The DAL7 promoter consists of multiple elements that cooperatively mediate regulation of the gene's expression.

Expression of the allantoin system genes in Saccharomyces cerevisiae is induced by allophanate or its analog, oxalurate. This work provides evidence for the involvement of distinct types of cis-acting elements in the induction process. The first element was found to have the properties of an upstream activation sequence (UAS). This element was localized to a 16-base-pair (bp) DNA fragment containing a short 5-bp sequence that occurred repeatedly in the upstream region of DAL7. When present in two or more copies, the 16-bp fragment supported high-level beta-galactosidase production in a CYC1-lacZ expression vector; there was, however, no response to the allantoin pathway inducer. The second element had the properties of a negatively acting element or upstream repression sequence (URS).
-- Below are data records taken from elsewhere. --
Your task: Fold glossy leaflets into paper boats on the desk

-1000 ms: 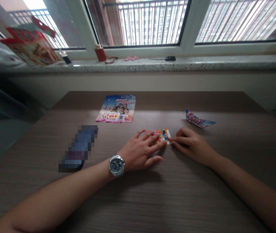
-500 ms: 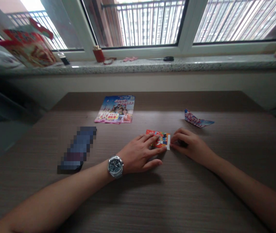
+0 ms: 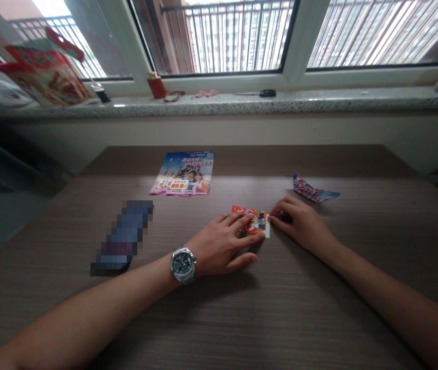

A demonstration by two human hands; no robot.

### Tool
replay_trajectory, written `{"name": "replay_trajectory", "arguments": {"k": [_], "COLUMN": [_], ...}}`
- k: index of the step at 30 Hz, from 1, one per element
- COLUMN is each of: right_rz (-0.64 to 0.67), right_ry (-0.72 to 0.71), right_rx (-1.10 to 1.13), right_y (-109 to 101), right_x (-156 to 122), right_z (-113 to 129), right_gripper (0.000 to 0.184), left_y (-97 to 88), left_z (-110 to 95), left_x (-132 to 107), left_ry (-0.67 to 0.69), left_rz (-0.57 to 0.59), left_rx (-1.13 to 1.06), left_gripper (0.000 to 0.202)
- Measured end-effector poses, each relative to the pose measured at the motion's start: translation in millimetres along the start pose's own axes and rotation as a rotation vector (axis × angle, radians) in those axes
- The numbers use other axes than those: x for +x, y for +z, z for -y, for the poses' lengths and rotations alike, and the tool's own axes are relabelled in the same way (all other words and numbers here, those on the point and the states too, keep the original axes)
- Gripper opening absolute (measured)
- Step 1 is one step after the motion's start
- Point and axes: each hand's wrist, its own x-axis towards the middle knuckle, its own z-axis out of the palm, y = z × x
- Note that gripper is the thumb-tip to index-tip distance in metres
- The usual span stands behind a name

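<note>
A small folded paper (image 3: 259,221), orange and red with printed figures and a white strip along its right edge, lies flat on the table. My left hand (image 3: 226,241), with a metal watch on its wrist, rests over the paper's left part, fingers spread and pressing it down. At the paper's right edge, my right hand (image 3: 296,221) has thumb and forefinger pinched together on the white strip, near its upper end. Part of the paper is hidden under the left fingers. Beyond the right hand stands a folded blue and pink paper piece (image 3: 313,191).
A stack of printed flyers (image 3: 184,172) lies toward the back left of the wooden table (image 3: 219,318). A blurred-out dark phone-like object (image 3: 124,239) is left of my hands. The windowsill (image 3: 304,103) holds scissors (image 3: 267,93), a red container (image 3: 156,87) and a food bag (image 3: 49,77).
My right hand has moved slightly up along the paper's right edge, its fingertips now nearer the upper corner. The left hand and the paper have stayed in place.
</note>
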Motion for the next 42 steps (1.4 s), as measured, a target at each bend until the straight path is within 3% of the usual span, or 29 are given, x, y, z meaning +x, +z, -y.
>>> {"name": "replay_trajectory", "arguments": {"k": [15,31,36,42], "right_rz": [-0.074,-0.117,-0.126,-0.023], "right_ry": [0.031,0.005,-0.081,-0.248], "right_rx": [-0.030,0.011,0.015,0.048], "right_y": [5,0,0,5], "right_x": [7,1,-1,-2], "right_z": [-8,0,-2,-4], "right_gripper": [0.008,0.008,0.017,0.031], "left_y": [0.6,7.1,7.2,7.0], "left_z": [0,5,6,6], "left_x": [-1,-2,-1,-2], "left_ry": [-0.007,0.028,0.050,0.052], "left_rz": [0.007,-0.021,-0.030,-0.033], "left_rx": [0.011,-0.048,-0.065,-0.048], "left_gripper": [0.052,0.053,0.052,0.052]}}
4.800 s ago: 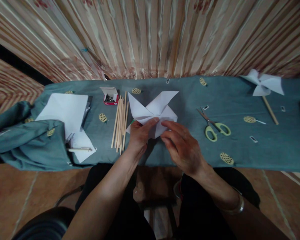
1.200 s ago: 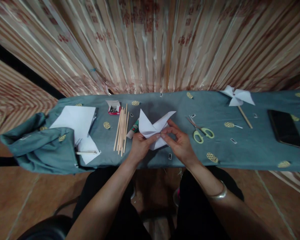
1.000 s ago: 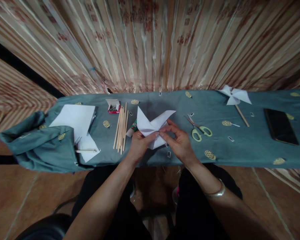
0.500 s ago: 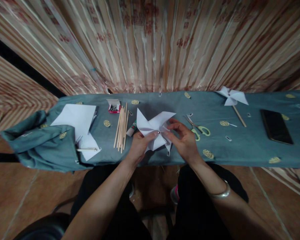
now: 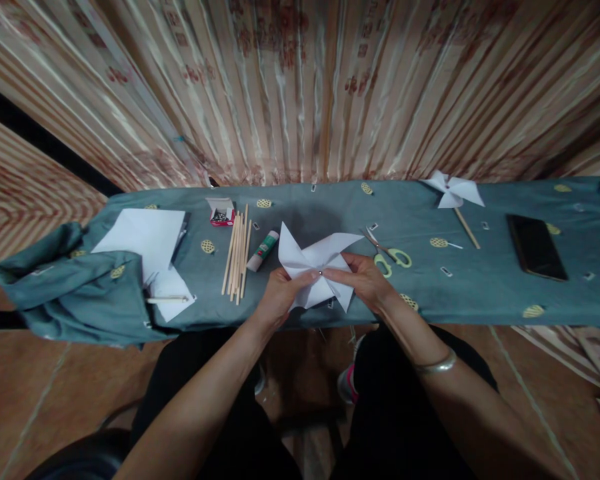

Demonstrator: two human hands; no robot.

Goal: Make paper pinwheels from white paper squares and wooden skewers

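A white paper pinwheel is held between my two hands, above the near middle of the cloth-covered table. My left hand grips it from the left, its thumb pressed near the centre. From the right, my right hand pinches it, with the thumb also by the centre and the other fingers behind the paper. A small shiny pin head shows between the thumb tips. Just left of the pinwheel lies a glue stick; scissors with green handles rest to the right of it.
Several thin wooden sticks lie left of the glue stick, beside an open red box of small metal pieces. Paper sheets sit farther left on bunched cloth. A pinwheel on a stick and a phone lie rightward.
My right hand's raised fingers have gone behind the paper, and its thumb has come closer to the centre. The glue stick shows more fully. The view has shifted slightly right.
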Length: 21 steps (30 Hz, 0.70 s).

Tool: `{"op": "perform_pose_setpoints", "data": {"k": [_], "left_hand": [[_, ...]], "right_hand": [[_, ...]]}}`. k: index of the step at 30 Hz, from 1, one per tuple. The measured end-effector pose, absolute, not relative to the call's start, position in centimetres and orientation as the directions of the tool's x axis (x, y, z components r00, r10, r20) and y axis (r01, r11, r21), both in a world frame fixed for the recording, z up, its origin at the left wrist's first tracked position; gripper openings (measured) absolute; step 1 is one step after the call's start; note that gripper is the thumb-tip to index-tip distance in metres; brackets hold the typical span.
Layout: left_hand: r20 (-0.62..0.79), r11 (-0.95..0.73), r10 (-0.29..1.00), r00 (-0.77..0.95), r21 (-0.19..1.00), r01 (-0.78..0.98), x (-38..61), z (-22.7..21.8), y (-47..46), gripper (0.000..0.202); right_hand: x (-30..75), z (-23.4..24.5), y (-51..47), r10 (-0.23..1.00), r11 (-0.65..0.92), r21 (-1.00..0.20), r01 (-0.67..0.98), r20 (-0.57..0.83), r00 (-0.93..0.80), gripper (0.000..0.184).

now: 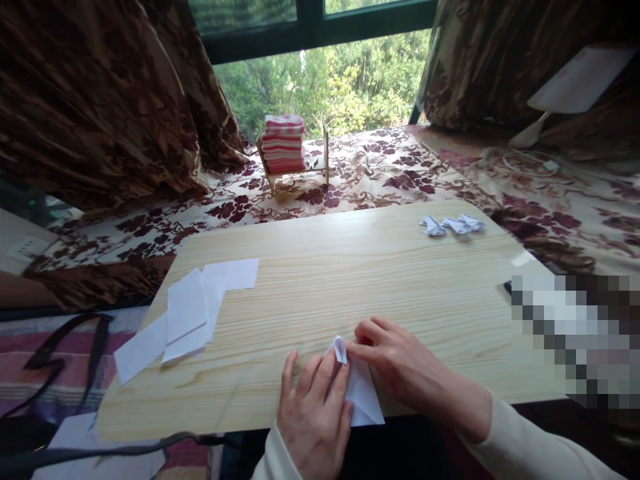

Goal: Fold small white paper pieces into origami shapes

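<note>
A partly folded sheet of white paper [364, 399] lies at the front edge of the wooden table, its top gathered into a small raised point. Across its left part, my left hand [315, 413] lies flat with fingers stretched out, pressing on the paper. My right hand [395, 357] comes in from the right; its fingers are curled, and the forefinger and thumb area meet the paper beside the raised fold. The right thumb is mostly hidden.
White paper sheets [187, 303] overlap on the table's left side. Several small folded paper pieces [463, 224] sit at the far right corner. Behind the table, a small stand holds striped folded cloths [283, 145]. A white lamp [580, 80] stands back right. A pixelated patch covers the right edge.
</note>
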<state>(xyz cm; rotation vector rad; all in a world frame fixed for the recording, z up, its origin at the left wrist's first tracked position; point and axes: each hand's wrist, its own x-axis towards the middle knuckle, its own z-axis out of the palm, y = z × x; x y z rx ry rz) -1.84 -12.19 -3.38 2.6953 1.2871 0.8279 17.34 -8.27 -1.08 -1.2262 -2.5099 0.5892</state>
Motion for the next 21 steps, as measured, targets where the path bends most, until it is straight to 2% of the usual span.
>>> {"op": "perform_pose_setpoints", "data": {"k": [5,8,11,13,21], "left_hand": [[0.422,-0.661,0.726,0.543,0.209,0.721,-1.6,-3.2,-12.1,0.035],[0.422,-0.662,0.724,0.545,0.203,0.722,-1.7,-3.3,-12.1,0.036],[0.420,-0.652,0.735,0.532,0.222,0.725,-1.8,-3.4,-12.1,0.036],[0.415,-0.651,0.739,0.531,0.236,0.721,-1.9,-3.5,-12.2,0.036],[0.389,-0.656,0.737,0.553,0.212,0.725,-1.9,-3.3,-11.8,0.039]], "right_hand": [[17.6,0.4,-7.0,0.790,0.552,-0.509,0.661,0.064,-0.610,0.025],[17.1,1.2,-5.9,0.750,0.620,-0.425,0.659,0.074,-0.658,0.025],[16.3,1.6,-5.0,0.652,0.730,-0.320,0.603,0.066,-0.755,0.015],[16.0,1.7,-4.5,0.608,0.770,-0.292,0.567,0.067,-0.791,0.011],[16.0,1.2,-3.3,0.560,0.791,-0.341,0.508,0.071,-0.825,0.017]]}}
This element was localized to a 16-bp DNA fragment containing an 8-bp sequence that was repeated four times in the upstream region of DAL7. A fragment containing the 8-bp repeated sequence placed adjacent to the UAS-containing fragment mediated inhibition of the ability of the UAS to support lacZ expression regardless of whether inducer was present. A third element, designated an upstream induction sequence (UIS), was required for response to inducer. The UIS was localized to a small DNA fragment containing an approximately 10-bp sequence that was repeated twice in the upstream region of DAL7. When a fragment containing the 10-bp repeated sequence was placed adjacent to these UAS and URS elements, the construction (UIS-UAS-URS) supported normal oxalurate-mediated induction of beta-galactosidase synthesis. These data are consistent with the suggestion that multiple, cis-acting elements participate in the induction process.[1]